Economic theory holds that an increase in the cost of a good will always diminish demand, all other things remaining equal. In recent weeks, researchers at the University of Montana have been trying to determine the extent to which that applies to entrance at some of the most beautiful, protected vistas in the country.
The National Park Service is predicting that any decrease in visitation due to a proposal to raise entrance fees will be more than offset by the 133 percent increase those who do come will pay to enter the park.
A new report from the Montana Institute for Tourism and Recreation Research at the University of Montana reinforces that notion, but also lends credence to the concern that it could create problems for doorstep communities.
“It is likely a fair assumption on behalf of the NPS that the directional change of the revenue from entrance fees will be positive,” the report reads. “However, revenue to the parks is only a portion of the economic picture.”
The National Park Service faces a $12 billion maintenance backlog, and in an effort to erase that the Department of the Interior, run by former Montana Congressman Ryan Zinke, has proposed raising entrance fees to the park from $30 to $70 for a seven-day, single-car pass. The researches say the Park Service will almost surely see an increase in revenue, but that increase could be less than the decrease area businesses are going to see due to the lower numbers of visitors.
The findings from the recent study are two-fold. First, the fee increase will do much more to dissuade locals from entering the park than non-locals. Since the entire cost of their trip is much lower when visitors simply drive a few hours, the $40 increase represents a much larger change than for out-of-staters who are already spending thousands on plane tickets, car rentals and lodging.

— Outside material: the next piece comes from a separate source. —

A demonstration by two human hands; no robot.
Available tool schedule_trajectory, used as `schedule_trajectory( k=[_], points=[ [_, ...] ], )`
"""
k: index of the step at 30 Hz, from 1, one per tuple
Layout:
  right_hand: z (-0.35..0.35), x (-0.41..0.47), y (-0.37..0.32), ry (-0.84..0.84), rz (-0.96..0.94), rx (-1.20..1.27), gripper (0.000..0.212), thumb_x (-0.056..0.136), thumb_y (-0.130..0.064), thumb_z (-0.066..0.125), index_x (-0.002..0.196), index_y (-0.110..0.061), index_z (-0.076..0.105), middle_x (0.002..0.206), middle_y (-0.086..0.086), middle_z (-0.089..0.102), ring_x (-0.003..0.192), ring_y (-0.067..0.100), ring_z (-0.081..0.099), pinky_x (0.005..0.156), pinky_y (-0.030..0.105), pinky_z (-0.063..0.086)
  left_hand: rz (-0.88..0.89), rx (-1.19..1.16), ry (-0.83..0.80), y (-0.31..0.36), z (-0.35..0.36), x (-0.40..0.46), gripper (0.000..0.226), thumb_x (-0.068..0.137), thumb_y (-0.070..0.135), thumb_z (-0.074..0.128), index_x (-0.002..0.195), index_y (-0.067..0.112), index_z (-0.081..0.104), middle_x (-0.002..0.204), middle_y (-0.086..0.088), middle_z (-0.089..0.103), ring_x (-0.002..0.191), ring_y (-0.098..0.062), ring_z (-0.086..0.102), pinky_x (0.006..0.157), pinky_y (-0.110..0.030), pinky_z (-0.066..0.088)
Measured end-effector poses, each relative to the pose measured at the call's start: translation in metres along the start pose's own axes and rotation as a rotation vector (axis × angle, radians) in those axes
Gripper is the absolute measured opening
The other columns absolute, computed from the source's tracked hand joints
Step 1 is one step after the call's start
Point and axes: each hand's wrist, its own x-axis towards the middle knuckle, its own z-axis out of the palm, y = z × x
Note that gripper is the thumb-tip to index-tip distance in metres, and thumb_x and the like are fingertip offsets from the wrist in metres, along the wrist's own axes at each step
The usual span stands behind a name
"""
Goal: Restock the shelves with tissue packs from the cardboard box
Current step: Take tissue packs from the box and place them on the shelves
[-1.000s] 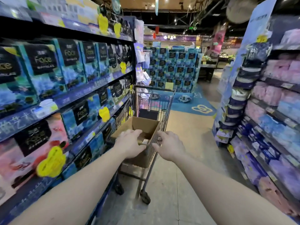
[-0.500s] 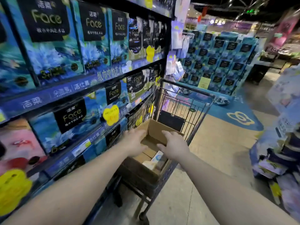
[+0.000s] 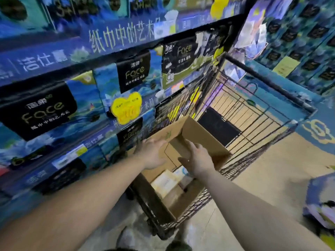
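Note:
An open cardboard box (image 3: pixel 204 136) sits in a wire shopping cart (image 3: pixel 268 105). Inside it lie pale tissue packs (image 3: pixel 165 182), one with a blue mark. My left hand (image 3: pixel 154 154) reaches over the box's left flap with fingers spread, touching the cardboard. My right hand (image 3: pixel 197 158) hovers over the box opening with fingers relaxed, holding nothing. To the left, the shelves (image 3: pixel 54 58) are packed with blue "Face" tissue packs (image 3: pixel 130 77).
A stacked display of blue tissue packs (image 3: pixel 304 38) stands beyond the cart at the upper right. Yellow price tags (image 3: pixel 126 107) hang from the shelf edge. Tan floor (image 3: pixel 272 169) opens to the right; purple packs (image 3: pixel 322 201) sit at the right edge.
I have moved closer and my view has tilted down over the cart. Both hands left the cart handle and came over the open box; the packs inside now show.

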Motion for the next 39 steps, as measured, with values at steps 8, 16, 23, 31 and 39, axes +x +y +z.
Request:
schedule_trajectory(
  k=[8, 16, 23, 31, 39],
  points=[
    [0.048, 0.104, 0.045, -0.32, -0.222, -0.072, 0.072, 0.09, -0.047, 0.058, 0.15, -0.031, 0.022, 0.139, 0.009, 0.043, 0.125, 0.03, 0.044, 0.098, 0.045, 0.047, -0.409, -0.38, -0.104, -0.002, 0.079, 0.058, 0.078, 0.083, 0.046, 0.067, 0.148, 0.033, 0.026, 0.151, -0.005, 0.032, 0.138, -0.029, 0.034, 0.108, -0.041, 0.038],
    [0.133, 0.178, 0.084, -0.615, -0.246, -0.073, 0.066, 0.094, -0.041, 0.055, 0.15, -0.027, 0.022, 0.14, 0.009, 0.043, 0.111, 0.03, 0.057, 0.083, 0.036, 0.051, -0.875, -0.873, -0.161, 0.011, 0.185, 0.081, 0.077, 0.089, 0.025, 0.065, 0.151, 0.022, 0.019, 0.143, -0.005, 0.042, 0.121, -0.026, 0.049, 0.097, -0.038, 0.048],
    [0.228, 0.18, 0.108, -0.833, -0.114, -0.017, 0.062, 0.089, -0.036, 0.06, 0.143, -0.022, 0.031, 0.135, 0.01, 0.05, 0.12, 0.033, 0.051, 0.098, 0.044, 0.045, -1.088, -0.896, -0.192, 0.013, 0.252, 0.111, 0.079, 0.093, 0.016, 0.059, 0.153, 0.019, 0.008, 0.149, -0.013, 0.032, 0.13, -0.033, 0.04, 0.097, -0.036, 0.042],
    [0.239, 0.166, 0.124, -0.923, -0.142, -0.017, 0.053, 0.09, -0.038, 0.06, 0.135, -0.018, 0.04, 0.122, 0.004, 0.055, 0.111, 0.024, 0.053, 0.086, 0.035, 0.041, -1.288, -1.004, -0.184, 0.019, 0.268, 0.106, 0.088, 0.086, 0.022, 0.068, 0.153, 0.017, 0.011, 0.146, -0.016, 0.037, 0.129, -0.033, 0.043, 0.105, -0.042, 0.04],
    [0.235, 0.174, 0.142, -1.059, 0.004, -0.005, 0.04, 0.089, -0.033, 0.061, 0.123, -0.015, 0.049, 0.107, 0.004, 0.052, 0.096, 0.018, 0.051, 0.087, 0.036, 0.043, -1.358, -1.129, -0.339, 0.02, 0.274, 0.108, 0.068, 0.087, 0.023, 0.066, 0.146, 0.014, 0.033, 0.127, -0.011, 0.053, 0.11, -0.026, 0.052, 0.095, -0.041, 0.047]
  ],
)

Jeremy Sage, economist and associate director at the tourism institute and lead author of the study, said they crunched the numbers for Glacier National Park and found that for every 10 percent increase in the total cost of the trip, they expected visitation numbers to decrease by about 2.4 percent. That number takes into account much more than just the entry fee, including things like gas, lodging and food, but the fee increases will constitute a direct impact.
He said when the Park Service announced the fee proposal to raise funds to address the maintenance backlog, it immediately caught the attention of him and his colleagues.
“That sent up some pretty significant red flags right away,” Sage said.
The report uses Yellowstone National Park and its gateway communities for a case study, but said the results will likely have relevance on the doorsteps of all 17 of the parks included under the fee proposal.
The change in total trip cost for local visitors, defined in the report as those hailing from Idaho, Montana and Wyoming, will be 37.6 percent. The change for non-locals from the elsewhere in the U.S. and Canada will be a more tolerable 13.9 percent. Other international visitors will see an average change in cost of less than 1 percent for their entire trip.
The report projects the changes in trip cost will lead to a 2.98 percent decline in local visitors, a 1.1 percent decline in non-local U.S. and Canada visitors and a 0.07 percent decline for other international visitors. Overall, a 1.2 percent dip in traffic due to the cost increases is projected.
Second, and perhaps more importantly, the fee increase is likely to raise millions for the National Park Service but sap millions from the economy of private businesses built up around the park entrance.
Fewer visitors and more revenue is a perfect situation for the impact on the park, but fewer visitors will lead to less revenue for gateway businesses.
“There is no upside financially for those communities, at least right away,” Sage said.
He also noted that some argue over the long run it could have a positive impact if the extra money raised by the increased fees is used on additional infrastructure that leads to even more visitors. However, such prognosticating was merely speculation, he said, and any such effects would take years to manifest.
The report projects that the dip in visitors would lead to approximately 0.6 percent less revenue for the local economy in Yellowstone, which amounts there to about $3.4 million. The report also said the other parks, including Glacier, would see similar declines.
Those losses only take into account the changes to the seven-day pass, but not the changes to the motorcycle fees, foot or bike entry fees and park-specific annual entry passes. The report concludes that if all those factors are combined, total spending losses to the surrounding communities could be even greater than revenue gains for the park.
Sage said it is important to note that they are not predicting a lower visitation year for the park next year compared to last. Rather, they are identifying the relationship between trip cost and visitor attendance. The estimated decreases would be better considered as the difference between what the 2018 numbers would have been without the price increases, and what they will be if the price increases take effect.
“We’re not forecasting, we are just identifying the relationship between this one piece and another piece,” Sage said, referencing total trip cost for visitors and park attendance numbers.
The report also noted that in other national park programs around the globe, it is common to have a different pricing structure for the country’s citizens and non-citizens. Sometimes the difference is drastic, but it has generally had little impact on numbers of international visitors because they are choosing to visit the area at great cost anyways. In a survey of about 50 countries around the globe, the UM research team found that around three-quarters had different prices for domestic and international visitors.